Sunday, May 17, 2015

7th Sunday of Easter


                                                                                Irena Sendler 1910 - 2008


This month marks the 70th anniversary of the ending of WWII in Europe. Many of us had family members who took part in this tragic war. My dad fought in the Battle of Metz - and brought home a box full of pictures to tell the tale. I hear people ask, “Why does God let war happen”? This is a good question. Christians, agnostics, atheists – all have their answers. Rarely do answers satisfy when one of our own is lost in war. We read in the Letter of St. James “Where do the wars and where do the conflicts among you come from? Is it not from your passions that make war within your members”? We are to blame for the suffering caused by war, because of our selfishness, greed, pride, and competitive spirit--the destruction of others for selfish gain. John Paul II said that “War is a defeat for humanity.”  Still, in the midst of conflict and affliction, the love of God shines through, for God is Love. It is in these moments that God cries out to His people "let me show you the love that I have for YOU. Let me show you the depths of my heart and the grace, peace, and hope that I have for YOU." 

St. John tells us today “Whoever acknowledges that Jesus is the Son of God, God remains in him and he in God.” To acknowledge does not mean only to “believe.” St. James says “You believe that there is one God. Good! Even the demons believe that–and shudder.” No, to acknowledge God means to act – to be like Christ – To have the mind of Christ, to think as He thinks, to be a bearer of light in a dark world. This is how we remain in God.

Irena Sendler was one who acknowledged God. She was born outside of Warsaw, Poland in 1910. Her father was a devout catholic doctor who treated the Jewish patients. Many would not. The Jewish community was grateful and paid for Irena’s education at Warsaw University. While a student, she began protesting the legalized segregation of Jewish students into separate parts of the classroom known as the “ghetto benches.” She was suspended from the University for three years. In time, she would become Catholic Social worker and nurse, finding work at the urban Social Welfare Department. 

 In 1939 the Germans invaded Poland. They enacted strict death penalties for those aiding or hiding Jews as well as their families. Despite the risks Irena - became “active” in the Polish underground movement. Irena and her colleagues falsified over 3,000 documents to help Jewish families escape. She would say later in life “Every child saved with my help - and the help of all the wonderful secret messengers, who today are no longer living, is the justification of my existence on this earth, and not a title to glory.” Irena was guarded by the Lord.

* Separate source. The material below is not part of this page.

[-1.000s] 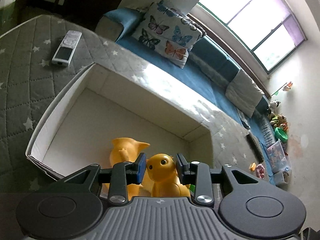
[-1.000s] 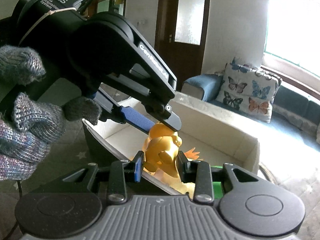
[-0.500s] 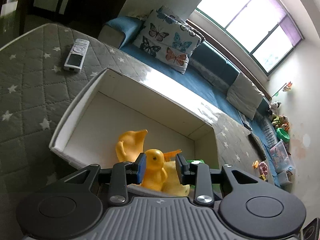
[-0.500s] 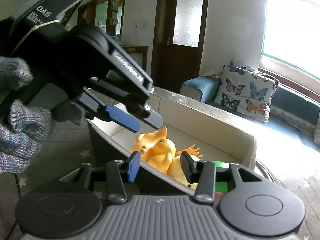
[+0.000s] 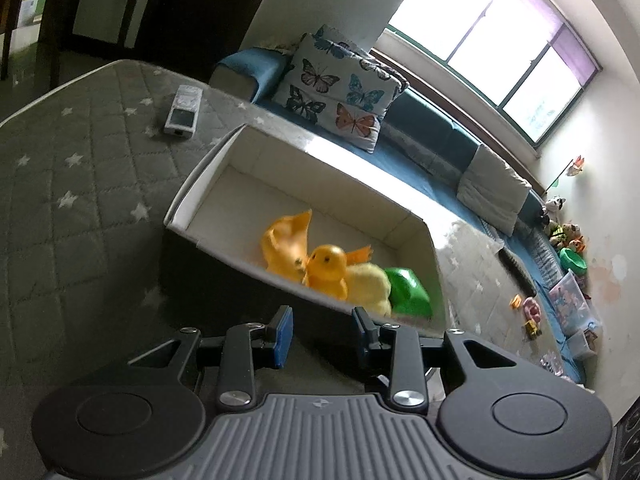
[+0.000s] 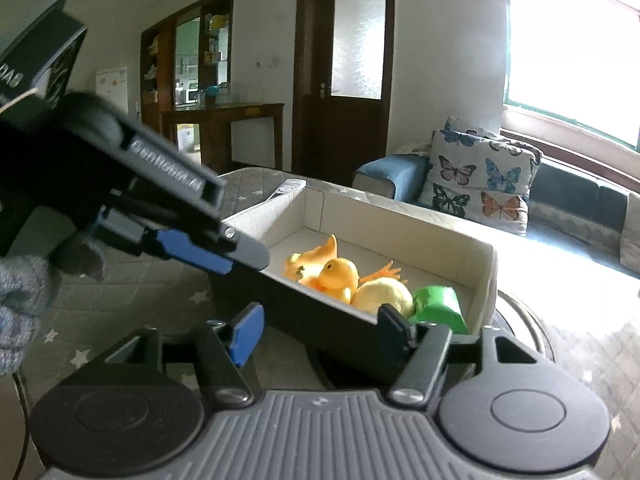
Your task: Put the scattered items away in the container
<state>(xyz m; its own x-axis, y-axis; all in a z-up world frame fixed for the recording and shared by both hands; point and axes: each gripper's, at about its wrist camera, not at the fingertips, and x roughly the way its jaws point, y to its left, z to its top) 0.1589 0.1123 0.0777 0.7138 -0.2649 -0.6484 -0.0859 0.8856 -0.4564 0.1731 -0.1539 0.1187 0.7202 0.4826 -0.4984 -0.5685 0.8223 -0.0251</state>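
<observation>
A box (image 5: 200,184) with white inner walls and dark outer sides sits on a grey star-patterned mat. Inside lie an orange duck (image 5: 326,270), a second orange toy (image 5: 286,240), a pale yellow plush (image 5: 370,284) and a green item (image 5: 408,292). My left gripper (image 5: 324,336) hangs in front of the box's near wall, jaws apart and empty. My right gripper (image 6: 322,330) is also just short of the box (image 6: 490,272); its jaws are opening with nothing between them. The right wrist view shows the duck (image 6: 338,274) and the left gripper (image 6: 224,256) at upper left.
A white remote (image 5: 182,114) lies on the mat (image 5: 80,200) beyond the box. A gloved hand (image 6: 24,300) holds the left gripper. Behind are a blue sofa (image 5: 432,132) with a butterfly cushion (image 5: 340,88); small toys (image 5: 532,312) litter the floor at right.
The right gripper's jaws spread and let go of the orange duck, which now lies in the box. Both grippers drew back from the box; the left one is now outside its near wall.
</observation>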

The Germans forced over 400,000 Jews into a Warsaw Ghetto the size of 16 city blocks. Executions and deportations to death camps became a daily occurrence. Irena used her position in the Welfare Dept. to gain permission to enter the Ghetto to control the spread of typhus (which the Germans feared would spread outside of the Ghetto). 





She would wear a Star of David on her arm while performing her work in the Ghetto to make herself inconspicuous amongst the people while doing her duties. She organized a network of associates within the Ghetto to house the children she would rescue. She developed shared phrases such as “I have clothing for the convent,” so she could communicate when she had new children in need of placement. She would smuggle children out of the ghetto, hiding them in toolboxes, potato sacks, gunny sacks, even coffins. Unlike others who were rescuing Jewish children, Irena’s intention was to keep the names and new identities of the rescued children and their families so she would be able to return them to Jewish relatives after the war. Aware of the risks to herself and those identified on the list, she kept the list buried in jars away from her house near an apple tree. In 1943, after a year of rescuing children, Irena came under suspicion of the Gestapo who arrested her. Despite severe torture, Irena would not give up the identities of the children or the people she worked with and was sentenced to execution by firing squad. While in prison, Irena organized resistance efforts, such as cutting holes in the soldier’s underwear they washed. For this act, she barely escaped death as they killed every-other woman as they stood in a line. After a final torture session, where her arms and legs were broken, Irena regained consciousness to find that the German guard had been bribed by her friends. The guard marked her off as executed and left her in the woods to be rescued. Irena lived out the rest of the war in hiding and did what she could to help save Jewish children. She died on 12 May 2008.


Irena is a wonderful example for us. She acknowledged God by being light and hope in the midst of madness. She was compelled to act and she did. We are all compelled to act. How do we acknowledge that Jesus is the Son of God?  St. John says “we must obey His commands – if we do not, we are liars, and the Truth is not in us.” John 2:3-5

To remain in God's love invites us to be centered and rooted in a love that is boundless, endless, all-engulfing, generous, caring, and true. To remain in God's love leads us to a trust that frees us to act in Jesus name. Jesus says that we do not belong to the world any more then He belongs to the world. We are surrounded by horrors, tragedies, war.  The knowledge that we are not of this world gives us hope even in the darkest times.  We are adopted heirs of heaven by God Himself. Like Irena Sendler, we too can bring others into the “not of this world” relationship with Jesus Christ.